* Problem requirements
The listing that follows must be retyped in full, exactly.

* Supplied material
☆ ☆ ☆ ☆

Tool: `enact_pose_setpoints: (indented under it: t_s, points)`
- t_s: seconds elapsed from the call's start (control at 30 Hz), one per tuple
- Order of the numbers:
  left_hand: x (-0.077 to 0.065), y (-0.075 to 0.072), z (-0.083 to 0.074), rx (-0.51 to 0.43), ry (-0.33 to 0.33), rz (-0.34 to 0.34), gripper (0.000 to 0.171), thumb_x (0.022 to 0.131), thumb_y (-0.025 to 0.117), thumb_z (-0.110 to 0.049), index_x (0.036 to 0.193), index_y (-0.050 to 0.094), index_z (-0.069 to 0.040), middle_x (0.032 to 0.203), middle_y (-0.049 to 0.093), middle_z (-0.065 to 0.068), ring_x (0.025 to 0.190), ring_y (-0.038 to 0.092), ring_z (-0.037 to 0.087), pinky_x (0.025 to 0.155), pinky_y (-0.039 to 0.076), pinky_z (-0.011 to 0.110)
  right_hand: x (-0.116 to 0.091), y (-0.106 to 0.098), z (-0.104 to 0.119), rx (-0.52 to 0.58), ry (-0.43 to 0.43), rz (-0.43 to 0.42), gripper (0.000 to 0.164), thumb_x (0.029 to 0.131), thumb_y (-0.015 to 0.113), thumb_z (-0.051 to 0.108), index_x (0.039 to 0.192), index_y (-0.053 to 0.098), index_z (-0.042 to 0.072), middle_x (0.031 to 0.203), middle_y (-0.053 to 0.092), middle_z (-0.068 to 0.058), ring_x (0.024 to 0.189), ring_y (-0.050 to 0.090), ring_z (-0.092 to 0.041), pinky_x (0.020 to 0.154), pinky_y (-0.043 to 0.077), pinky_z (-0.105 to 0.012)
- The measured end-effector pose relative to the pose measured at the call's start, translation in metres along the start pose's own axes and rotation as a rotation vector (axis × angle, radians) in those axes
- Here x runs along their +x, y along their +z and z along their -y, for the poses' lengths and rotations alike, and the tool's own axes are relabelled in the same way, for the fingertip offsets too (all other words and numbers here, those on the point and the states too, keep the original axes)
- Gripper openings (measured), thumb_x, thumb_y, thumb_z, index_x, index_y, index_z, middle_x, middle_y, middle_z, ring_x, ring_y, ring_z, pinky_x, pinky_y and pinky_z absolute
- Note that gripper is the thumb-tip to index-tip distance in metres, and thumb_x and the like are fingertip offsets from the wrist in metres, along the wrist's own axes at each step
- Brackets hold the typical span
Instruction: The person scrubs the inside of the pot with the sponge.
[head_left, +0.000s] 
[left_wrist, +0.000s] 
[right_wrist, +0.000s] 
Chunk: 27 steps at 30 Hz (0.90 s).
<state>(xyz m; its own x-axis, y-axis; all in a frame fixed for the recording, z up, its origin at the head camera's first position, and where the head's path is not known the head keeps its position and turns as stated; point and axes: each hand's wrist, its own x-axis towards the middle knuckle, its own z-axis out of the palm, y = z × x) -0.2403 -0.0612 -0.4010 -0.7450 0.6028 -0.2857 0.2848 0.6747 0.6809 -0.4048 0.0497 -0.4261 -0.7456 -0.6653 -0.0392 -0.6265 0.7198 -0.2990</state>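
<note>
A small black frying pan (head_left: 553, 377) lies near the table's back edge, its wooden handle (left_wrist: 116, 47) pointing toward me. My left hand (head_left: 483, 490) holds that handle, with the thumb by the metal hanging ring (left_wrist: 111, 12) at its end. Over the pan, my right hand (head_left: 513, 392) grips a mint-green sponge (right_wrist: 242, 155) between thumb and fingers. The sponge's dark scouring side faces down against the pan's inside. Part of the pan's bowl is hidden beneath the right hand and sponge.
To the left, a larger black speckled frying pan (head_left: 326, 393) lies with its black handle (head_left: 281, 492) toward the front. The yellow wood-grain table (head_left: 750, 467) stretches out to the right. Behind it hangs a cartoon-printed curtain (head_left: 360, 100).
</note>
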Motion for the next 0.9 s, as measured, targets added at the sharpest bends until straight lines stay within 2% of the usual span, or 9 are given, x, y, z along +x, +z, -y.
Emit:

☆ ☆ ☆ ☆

* Output for this exercise
Tool: `enact_pose_setpoints: (indented under it: t_s, points)`
- t_s: seconds elapsed from the call's start (control at 30 Hz), one per tuple
- Order of the numbers:
  left_hand: x (-0.077 to 0.065), y (-0.075 to 0.072), z (-0.083 to 0.074), rx (-0.51 to 0.43), ry (-0.33 to 0.33), rz (-0.34 to 0.34), gripper (0.000 to 0.171), thumb_x (0.022 to 0.131), thumb_y (-0.025 to 0.117), thumb_z (-0.110 to 0.049), index_x (0.036 to 0.193), index_y (-0.050 to 0.094), index_z (-0.069 to 0.040), middle_x (0.032 to 0.203), middle_y (-0.049 to 0.093), middle_z (-0.065 to 0.068), ring_x (0.025 to 0.190), ring_y (-0.038 to 0.092), ring_z (-0.037 to 0.087), pinky_x (0.025 to 0.155), pinky_y (-0.039 to 0.076), pinky_z (-0.011 to 0.110)
  right_hand: x (-0.116 to 0.091), y (-0.106 to 0.098), z (-0.104 to 0.119), rx (-0.52 to 0.58), ry (-0.43 to 0.43), rz (-0.43 to 0.42), gripper (0.000 to 0.164), thumb_x (0.029 to 0.131), thumb_y (-0.015 to 0.113), thumb_z (-0.051 to 0.108), index_x (0.039 to 0.192), index_y (-0.053 to 0.098), index_z (-0.042 to 0.072), middle_x (0.031 to 0.203), middle_y (-0.053 to 0.092), middle_z (-0.068 to 0.058), ring_x (0.024 to 0.189), ring_y (-0.050 to 0.090), ring_z (-0.092 to 0.041), pinky_x (0.020 to 0.154), pinky_y (-0.043 to 0.077), pinky_z (-0.105 to 0.012)
- The measured end-effector pose relative to the pose measured at the call's start, translation in metres along the start pose's own axes and rotation as a rotation vector (axis × angle, radians) in those axes
- Here x runs along their +x, y along their +z and z along their -y, for the poses' lengths and rotations alike, and the tool's own axes are relabelled in the same way, for the fingertip offsets too (all other words and numbers here, those on the point and the states too, keep the original axes)
- Gripper openings (measured), thumb_x, thumb_y, thumb_z, index_x, index_y, index_z, middle_x, middle_y, middle_z, ring_x, ring_y, ring_z, pinky_x, pinky_y and pinky_z absolute
- Note that gripper is the thumb-tip to index-tip distance in metres, and thumb_x and the like are fingertip offsets from the wrist in metres, along the wrist's own axes at each step
- Brackets hold the typical span
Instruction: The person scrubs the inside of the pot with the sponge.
[head_left, +0.000s] 
[left_wrist, +0.000s] 
[right_wrist, +0.000s] 
Chunk: 27 steps at 30 Hz (0.90 s).
<state>(xyz m; its own x-axis, y-axis; all in a frame fixed for the recording, z up, its origin at the head camera's first position, and where the head's path is not known the head keeps its position and turns as stated; point and axes: each hand's wrist, its own x-axis towards the middle knuckle, its own z-axis out of the palm, y = z × x) -0.2403 -0.0612 -0.4010 -0.7450 0.6028 -0.2857 0.2848 0.6747 0.6809 -0.4048 0.0497 -0.4261 -0.7456 -0.6653 -0.0392 -0.6265 0.7198 -0.2990</state>
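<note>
A small black frying pan (head_left: 553, 377) lies near the table's back edge, its wooden handle (left_wrist: 116, 47) pointing toward me. My left hand (head_left: 483, 490) holds that handle, with the thumb by the metal hanging ring (left_wrist: 111, 12) at its end. Over the pan, my right hand (head_left: 513, 392) grips a mint-green sponge (right_wrist: 242, 155) between thumb and fingers. The sponge's dark scouring side faces down against the pan's inside. Part of the pan's bowl is hidden beneath the right hand and sponge.
To the left, a larger black speckled frying pan (head_left: 326, 393) lies with its black handle (head_left: 281, 492) toward the front. The yellow wood-grain table (head_left: 750, 467) stretches out to the right. Behind it hangs a cartoon-printed curtain (head_left: 360, 100).
</note>
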Motion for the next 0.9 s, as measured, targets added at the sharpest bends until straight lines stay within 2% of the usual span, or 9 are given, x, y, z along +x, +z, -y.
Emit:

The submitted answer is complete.